La fabbrica di automobili Volkswagen Zwickau-Mosel ha appena prodotto l’ultimo modello con un motore a combustione. Si è trattato di una Volkswagen Golf R in Oryx White Pearl.

Lo stabilimento tedesco produrrà in futuro esclusivamente veicoli elettrici, ed è destinato a diventare la più grande fabbrica di veicoli elettrici in Europa.

Secondo Volkswagen, i lavori di conversione sono a buon punto, e il primo lotto di veicoli elettrici uscirà dalla catena di montaggio entro la fine dell’anno.

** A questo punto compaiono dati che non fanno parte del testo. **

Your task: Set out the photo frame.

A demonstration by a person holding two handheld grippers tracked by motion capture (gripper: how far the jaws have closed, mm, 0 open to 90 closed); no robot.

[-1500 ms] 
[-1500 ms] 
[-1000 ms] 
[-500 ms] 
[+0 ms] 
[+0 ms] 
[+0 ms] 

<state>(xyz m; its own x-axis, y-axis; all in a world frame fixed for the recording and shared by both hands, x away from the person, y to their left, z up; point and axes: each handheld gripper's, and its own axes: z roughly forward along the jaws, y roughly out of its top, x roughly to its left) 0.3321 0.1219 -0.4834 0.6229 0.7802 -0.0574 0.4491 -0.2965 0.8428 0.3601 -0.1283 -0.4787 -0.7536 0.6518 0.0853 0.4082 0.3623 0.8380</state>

Man mano che lo stabilimento si espande, produrrà sei modelli basati sulla piattaforma modulare MEB, tra cui l’ID.4 e un SUV elettrico Audi.

La produzione annuale dello stabilimento dovrebbe essere di circa 330.000 unità, cioè più di quanto faccia qualsiasi altro stabilimento del Gruppo Volkswagen. La produzione sarà svolta da un team di 8.000 dipendenti, la maggior parte dei quali è attualmente in fase di formazione per la gestione di sistemi ad alta tensione. Tuttavia, Volkswagen ha detto che le carrozzerie dei SUV di lusso Lamborghini e Bentley continueranno a essere prodotte a Zwickau.

LA STORIA DELLO STABILIMENTO

Lo stabilimento di Zwickau è stato utilizzato per la produzione di auto e moto dal 1904. In particolare vi sono stati prodotti modelli dei marchi Audi, Horch e DWK fino agli anni ’40. È diventato anche la base produttiva dell’ormai defunto marchio Trabant, che tra il 1957 e il 1991 ha prodotto quasi 3,1 milioni di auto.

Volkswagen è entrata ufficialmente in scena solo nel 1990, e da allora ha costruito esattamente 6.049.207 vetture. I modelli realizzati comprendono la Polo, la Golf, la Golf Wagon, la Passat Sedan e la Passat Wagon. Dal 1904 al 2020, lo stabilimento di Zwickau ha prodotto più di 9,5 milioni di auto con motore a combustione.